Monday, November 24, 2008

The Phantom Stranger #18 - April 1972

The Phantom Stranger faces a legend from the bottom of the sea!

This issue's story grabs you right off the bat, for as you can see Jim Aparo is nowhere to be found. Instead, Len Wein and Tony De Zuniga bring us "Home Is The Sailor":

With the ship back in the harbor, The Phantom Stranger assures the young, beautiful Lorelei is safe. She tries to ask the Stranger who he is and how he got to her boat in the middle of a storm, but he is his usual cryptic self and takes off, disappearing into the mist.

Lorelei makes it home, and her grizzled father is waiting for her. She tells him about this wonderful, kind man who saved her, but he is incredulous and unkind, commanding her to "stop living in a dream world."

Lorelei is lonely and miserable, so much so she says "I think I would give up my soul to find someone who'd love me!" Her father is angry at her near blasphemy.

There's a moment of silence, then a knock at their door. On the other side is a Navy man named Hans Vanderdecker, who says the raging seas have led him to dock at this small town. He says he's lost.

After a warm cup of tea, he heads back to his ship, but not before asking if he coul see Lorelei again, and leaving her with...a black orchid?

Lorelei chases after Hans, and hours pass. Lorelei's father is worried:

Even though the Stranger warns the father to stay out of it, he ignores the advice, and makes a plan...

Meanwhile, Lorelei and Hans get to know one another, and talk of dark secrets each of them has. Hans tells her a story of a sea captain from long ago who was also terribly lonely.

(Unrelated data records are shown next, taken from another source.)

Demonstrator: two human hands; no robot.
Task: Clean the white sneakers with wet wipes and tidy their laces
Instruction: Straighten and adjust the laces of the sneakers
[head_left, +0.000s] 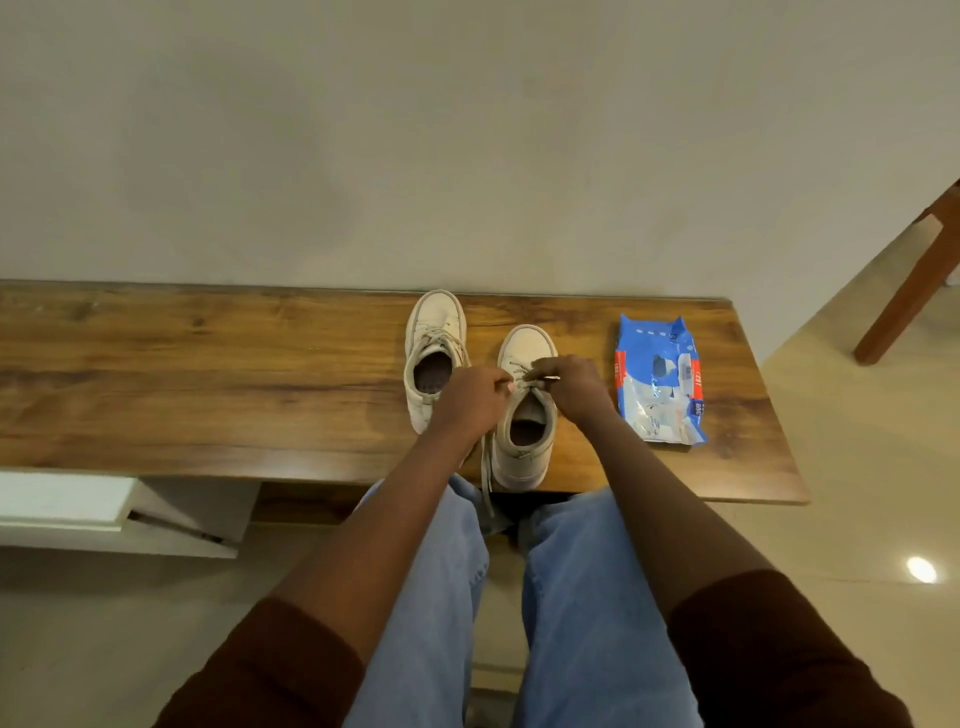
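Observation:
Two white sneakers stand side by side on the wooden table (208, 374), toes toward the wall. The left sneaker (435, 332) sits further back with its laces loose. Over the tongue of the right sneaker (524, 447), both hands work the lace (487, 467). My left hand (475, 397) pinches one lace strand, and a long loose end hangs down past the table's front edge. My right hand (576, 382) pinches the other strand just above the eyelets. A blue, white and red pack of wet wipes (660, 379) lies flat to the right of the sneakers.
The table backs against a plain grey wall. A white unit (104, 514) sits below the table on the left. A wooden furniture leg (909, 291) stands on the tiled floor at the far right. My legs in blue jeans (571, 623) are close to the table's front edge.

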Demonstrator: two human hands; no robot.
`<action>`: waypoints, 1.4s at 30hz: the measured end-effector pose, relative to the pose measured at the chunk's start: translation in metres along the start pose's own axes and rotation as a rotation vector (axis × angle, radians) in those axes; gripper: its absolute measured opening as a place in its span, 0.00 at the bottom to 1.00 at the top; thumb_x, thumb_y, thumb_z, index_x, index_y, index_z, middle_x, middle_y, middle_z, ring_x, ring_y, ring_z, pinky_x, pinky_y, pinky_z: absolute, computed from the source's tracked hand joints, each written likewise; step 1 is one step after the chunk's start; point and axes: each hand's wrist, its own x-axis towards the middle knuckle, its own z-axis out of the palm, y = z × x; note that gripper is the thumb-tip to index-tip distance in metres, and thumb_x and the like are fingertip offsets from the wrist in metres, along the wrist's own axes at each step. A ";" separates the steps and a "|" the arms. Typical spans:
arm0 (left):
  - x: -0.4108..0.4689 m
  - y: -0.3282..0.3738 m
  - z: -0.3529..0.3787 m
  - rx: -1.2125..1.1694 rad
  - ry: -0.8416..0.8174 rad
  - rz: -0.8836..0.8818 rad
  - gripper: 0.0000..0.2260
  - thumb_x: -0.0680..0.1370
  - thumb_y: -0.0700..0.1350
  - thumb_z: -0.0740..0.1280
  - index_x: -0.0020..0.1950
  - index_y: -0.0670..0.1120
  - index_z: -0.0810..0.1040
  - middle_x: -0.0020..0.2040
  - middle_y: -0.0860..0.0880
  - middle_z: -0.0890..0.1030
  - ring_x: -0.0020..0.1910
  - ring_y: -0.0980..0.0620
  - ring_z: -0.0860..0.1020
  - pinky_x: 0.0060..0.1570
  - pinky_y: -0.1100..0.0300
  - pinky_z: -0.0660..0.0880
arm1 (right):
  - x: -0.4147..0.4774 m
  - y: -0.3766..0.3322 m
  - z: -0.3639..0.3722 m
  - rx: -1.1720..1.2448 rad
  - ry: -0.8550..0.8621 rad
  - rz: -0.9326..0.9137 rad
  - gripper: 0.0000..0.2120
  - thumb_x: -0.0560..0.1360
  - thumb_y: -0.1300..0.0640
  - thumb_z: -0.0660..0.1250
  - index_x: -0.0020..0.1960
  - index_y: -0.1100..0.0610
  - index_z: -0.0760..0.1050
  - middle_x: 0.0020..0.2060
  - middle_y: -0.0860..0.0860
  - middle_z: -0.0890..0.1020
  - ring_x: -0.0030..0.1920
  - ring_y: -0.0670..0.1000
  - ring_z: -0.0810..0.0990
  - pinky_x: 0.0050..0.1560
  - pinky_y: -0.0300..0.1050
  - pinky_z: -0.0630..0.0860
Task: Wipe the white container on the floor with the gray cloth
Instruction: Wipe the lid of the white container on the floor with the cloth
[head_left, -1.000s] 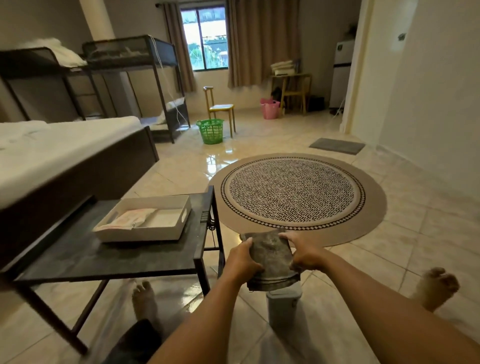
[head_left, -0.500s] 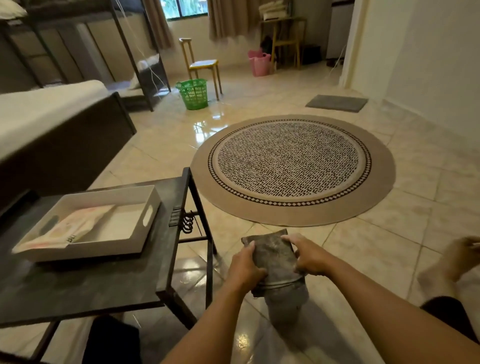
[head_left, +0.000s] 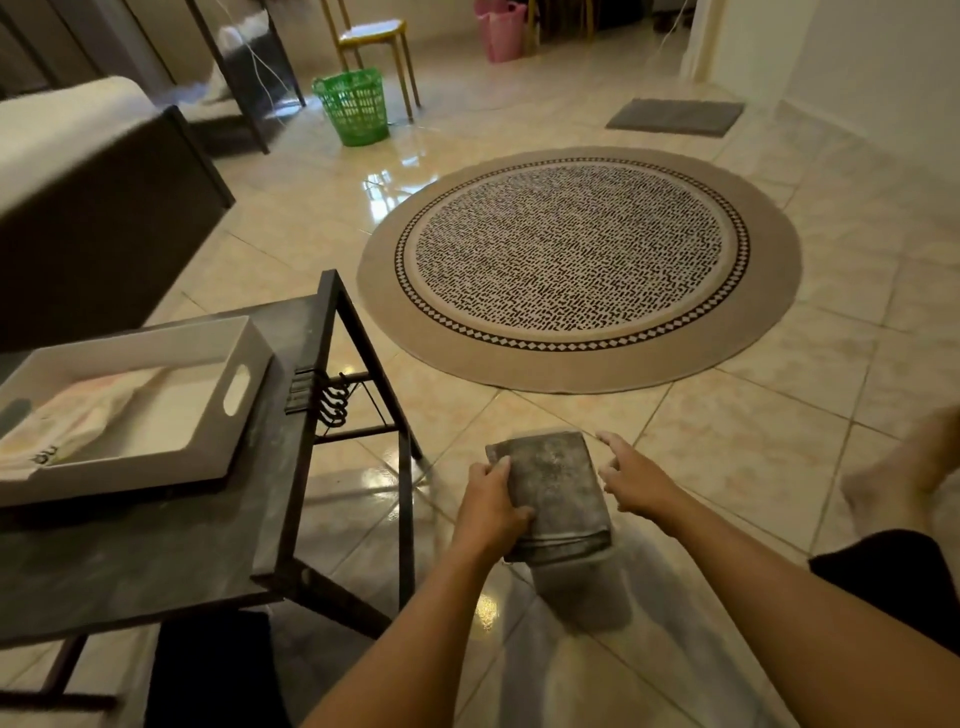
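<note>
A folded gray cloth lies flat on top of a small white container that stands on the tiled floor in front of me. The cloth hides the container's top; only its lower wall shows beneath. My left hand grips the cloth's left edge, thumb on top. Just to the right of the cloth, my right hand hovers with its fingers spread and nothing in it.
A dark metal side table carrying a white tray stands close on the left. A round patterned rug lies ahead. My bare foot is at the right. A green basket and a yellow chair stand farther back.
My right hand has let go of the cloth and opened beside it. The cloth has come down flat onto the container. The view has tilted lower toward the floor.
</note>
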 end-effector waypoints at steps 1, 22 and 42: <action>0.000 -0.001 0.001 -0.008 -0.008 -0.006 0.33 0.76 0.41 0.72 0.77 0.48 0.61 0.66 0.49 0.65 0.58 0.57 0.67 0.42 0.72 0.71 | 0.000 0.001 0.002 0.029 -0.003 0.027 0.27 0.81 0.63 0.56 0.78 0.50 0.57 0.57 0.57 0.76 0.51 0.57 0.79 0.49 0.54 0.79; -0.033 -0.016 0.043 0.623 -0.048 0.325 0.33 0.79 0.66 0.51 0.79 0.60 0.40 0.80 0.51 0.35 0.77 0.47 0.31 0.74 0.37 0.38 | -0.036 0.016 0.019 0.215 -0.232 0.014 0.42 0.73 0.72 0.62 0.79 0.46 0.52 0.48 0.59 0.76 0.49 0.60 0.81 0.49 0.57 0.84; -0.033 -0.009 0.062 0.687 0.030 0.321 0.29 0.82 0.57 0.44 0.80 0.49 0.40 0.81 0.49 0.39 0.77 0.47 0.34 0.74 0.43 0.34 | -0.034 0.016 0.019 0.242 -0.364 0.049 0.43 0.72 0.76 0.62 0.76 0.42 0.56 0.43 0.57 0.75 0.40 0.53 0.80 0.47 0.58 0.84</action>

Then one day he met a beautiful woman, and they fell in love and were married. But the captain had to go back to sea, and he promised his bride he would return. But during one journey, the ship got thrown wildly off course, and the loneliness slowly drove the captain mad.

He convinced himself that his beautiful bride did not wait for him, and when he finally got home

Hans and Lorelei's private moment is interrupted by her father, who tells him never to touch his daughter again!

Lorelei is so embarrassed she runs off, and the father is attacked by a giant squid!

Luckily The Phantom Stranger arrives and help free him, then disappearing into the mist once again. The Stranger tells him this great beast was a manifestation of the father's dark thoughts, but he's having none of it, and resumes his quest for Hans.

He grabs a gun, but watches helplessly as he sees Hans and Lorelei take off in Hans' ship. The Stranger arrives again, grabs a small motor boat, and heads out to follow them himself.

As the seas rage, we see the ship carrying Hans and Lorelei change into the legendary Flying Dutchman! When the Stranger gets close, Hans seems to command a lightning bolt out of the sky and right at the Stranger.

But of course The Stranger escaped, and hops up onto the Dutchman. He zaps Hans with some sort of spell, keeping him from touching Lorelei. But he manags to drop a tarpaulin onto the Stranger, as if that would stop him:

...okay, that first panel is a little awkward.

Anyway, Lorelei punches the Stranger, saying she wants to be with Hans, whether he's a ghost or not! She is in love for the first time, and will go wherever the Dutchman takes them

...the end.

A sad, melancholy tale, made more so by De Zuniga's moody art. I don't know whether this was a scheduled "break" for Aparo, or Wein wrote this story specifically for De Zuniga's strengths, either way it works.

This issue also features not one but two Dr. Thirteen adventures, plus another Mark Merlin story. On the letters page, DC assures Phantom Stranger readers that Jim Aparo will return in the next issue.


Anonymous said...

I remember I got this issue from a back-issue box in some comic store or other many years ago, and opened it eagerly expecting to see some great Aparo or Neal Adams artwork, and was disappointed there was none to be found. But I have more appreciation for De Zuniga now, as an adult. I do remember I saw the Flying Dutchman angle coming from a mile down the street, though. And the cover is great--I love anything cephalopodic.

Luis said...

That is one great cover! You can never beat the combination of sexy babes and monsters.